Ren Ri (b. 1984, Harbin, China) studied Fine Art at Tsinghua University before receiving his master’s degree at Saint-Petersburg Herzen State University in Russia. He earned his PhD in Fine Art from Central Academy of Fine Arts in Beijing. Currently, he is pursuing a master’s degree in science and continuing his research at the MIT Media Lab in Cambridge, USA.
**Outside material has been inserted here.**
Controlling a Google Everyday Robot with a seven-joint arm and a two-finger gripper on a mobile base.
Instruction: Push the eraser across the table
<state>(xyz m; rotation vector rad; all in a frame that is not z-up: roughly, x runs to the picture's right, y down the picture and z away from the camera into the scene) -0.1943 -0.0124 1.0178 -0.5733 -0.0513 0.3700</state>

Ren Ri is an interdisciplinary research-based artist. His focuses include biology, science, mechanics, engineering, and art. He has cooperated with insects such as bees for more than a decade. He studies the self-organizing structure of eusocial insects, exploring the relationships between human beings, bees, and nature, and constructing a co-interface language through a brand-new artistic form. Ren’s art is easily recognizable because of a very special medium he uses: beeswax. Even though it is considered to be quite an unusual and difficult material to work with, his understanding of bee psychology and nature helps him to create, in collaboration with insects, mesmerizing sculptures. His work embodies how humans interact with nature, which involves harmony, destruction, remolding, and intervention. The interactions can produce unpredictable results, which can sometimes be volatile or wondrous. The artist’s most famous series, Yuansu I, II, and III, are all related to his intimate experience with bees as both an artist and a beekeeper. He started beekeeping in 2006 and several years after felt knowledgeable enough to create three series of art pieces fully made of beeswax. Yuan means element, while su means mold—Yuansu can be translated as “a comprehension of the gestalt of life”. The artist believes his sculptures represent the truth of how humans interact with nature, which involves harmony, destruction, molding, and interference. All this can produce unpredictable, occasionally volatile, but sometimes wondrous results. His first series, Yuansu I: Geometric Series (2008), incorporates a number of beeswax maps. In Yuansu II, he creates a series of stunning geometrical sculptures made using bee psychology. The queen is put in the middle of the box, while the other bees build around her. Every seven days, a reference to the seven days of creation, Ren randomly changes the position of the box by rolling a dice to create the shape of the sculpture. As for Yuansu III, it is a performance that shows the relationship between humans and bees. Ren presents himself as a surface, pushing bees onto his face and experiencing a great number of stings.
In 2015, Ren Ri was the first Asian artist since 1975 to be awarded the Goslarer Kaiserring Stipendium (Germany), which recognizes promising young artists. Ren’s work has been exhibited in important international shows in several countries, including Accidents [Part I] (2020), Pearl Lam Galleries, Hong Kong, China; New Work Part II: Material (2018), The Cob Gallery, London, UK; Materialized Condition (2017), Pearl Lam Galleries, Singapore; Design Behind Design (2016), La Triennale di Milano, Milan, Italy; Ren Ri: Goslarer Kaiserring—Stipendium 2015 (Kaisserling Award for Young Artists 2015), Mönchehaus Museum Goslar, Germany; Ren Ri: Yuansu Projects (2015), inaugural exhibition at Pearl Lam Galleries Hong Kong SOHO; Fusion Convergence (2014), T Museum, Hangzhou, China; Fame di Terra (2012), Milan, Italy; 6th Art Laguna Exhibition (2012), Venice, Italy; and Carve & New Media (2007), 798 Art District, Beijing, China.